Thank you for choosing us as your healthcare provider. We are committed to your treatment being successful. Please understand that payment of your bill is considered part of your treatment. The following is a statement of our financial policy, which we require you to read and sign prior to any treatment.
Our fees are determined by the complexity of each case and different services used.
We will verify coverage prior to treatment and we will file all claims as a courtesy to you. If for any reason we are not able to verify coverage prior to your treatment, you will be charged for the treatment until verification is obtained. We cannot bill your insurance unless you bring us all necessary insurance information. We are not a party to that contract. By signing this document, you are assigning to this office the benefits to which you are eligible to receive for care rendered in this office. Additionally, in signing this document you authorize the release of any information to any insurance company, adjuster or attorney that will assist in the payment of a claim. We request a credit card on file if the insurance company should not pay claims or any balances owed should there be any difference in the amount owed.

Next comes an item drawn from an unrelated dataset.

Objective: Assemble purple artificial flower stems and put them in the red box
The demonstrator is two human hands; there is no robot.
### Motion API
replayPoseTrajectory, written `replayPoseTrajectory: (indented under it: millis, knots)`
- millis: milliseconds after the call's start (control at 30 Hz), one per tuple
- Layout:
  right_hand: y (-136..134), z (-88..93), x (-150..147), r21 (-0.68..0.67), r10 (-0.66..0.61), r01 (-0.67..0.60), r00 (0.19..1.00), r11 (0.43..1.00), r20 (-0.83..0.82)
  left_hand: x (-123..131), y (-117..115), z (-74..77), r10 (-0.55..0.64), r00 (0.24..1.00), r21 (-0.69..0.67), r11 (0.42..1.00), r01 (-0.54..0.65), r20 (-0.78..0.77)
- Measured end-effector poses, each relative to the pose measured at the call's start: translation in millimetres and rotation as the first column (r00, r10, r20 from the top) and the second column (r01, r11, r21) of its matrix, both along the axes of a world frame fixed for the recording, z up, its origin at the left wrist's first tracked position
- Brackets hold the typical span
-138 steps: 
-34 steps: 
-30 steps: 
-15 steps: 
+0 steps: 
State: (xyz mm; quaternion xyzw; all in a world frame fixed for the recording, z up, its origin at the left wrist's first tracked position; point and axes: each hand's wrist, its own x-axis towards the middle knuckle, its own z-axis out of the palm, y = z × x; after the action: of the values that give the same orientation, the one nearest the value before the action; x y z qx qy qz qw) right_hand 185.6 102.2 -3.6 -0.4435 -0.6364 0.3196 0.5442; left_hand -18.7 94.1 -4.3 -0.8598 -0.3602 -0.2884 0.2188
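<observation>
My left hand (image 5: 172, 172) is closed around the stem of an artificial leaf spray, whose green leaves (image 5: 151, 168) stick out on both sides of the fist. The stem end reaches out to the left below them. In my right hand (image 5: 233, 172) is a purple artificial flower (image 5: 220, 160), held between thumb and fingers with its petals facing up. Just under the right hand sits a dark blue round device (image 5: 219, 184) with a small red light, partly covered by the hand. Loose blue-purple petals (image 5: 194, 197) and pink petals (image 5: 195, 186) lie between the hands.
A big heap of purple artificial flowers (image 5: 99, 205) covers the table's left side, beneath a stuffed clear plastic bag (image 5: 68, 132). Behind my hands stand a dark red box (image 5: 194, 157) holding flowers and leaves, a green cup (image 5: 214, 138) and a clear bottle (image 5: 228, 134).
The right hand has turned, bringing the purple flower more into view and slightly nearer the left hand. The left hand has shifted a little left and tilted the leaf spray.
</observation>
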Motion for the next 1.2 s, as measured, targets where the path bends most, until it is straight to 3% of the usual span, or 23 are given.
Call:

Usual and Customary Rates UCR:
Our practice is committed to providing the best treatment possible for our patients. We charge what is usual and customary for our area. Please be aware that some and at times perhaps all of the services may be non-covered services and not considered reasonable and necessary by medical insurance. All payments are due at the time of service.
Unless canceled at least 24 hours in advance, our policy is to charge for missed appointment at the rate of $50. Your treatments will be more effective if you follow guidelines and stick to your treatment schedule. Please help us to serve you better by keeping your scheduled appointments. Please let us know if you have any questions or concerns. I have read the financial policy and I agree to this financial policy.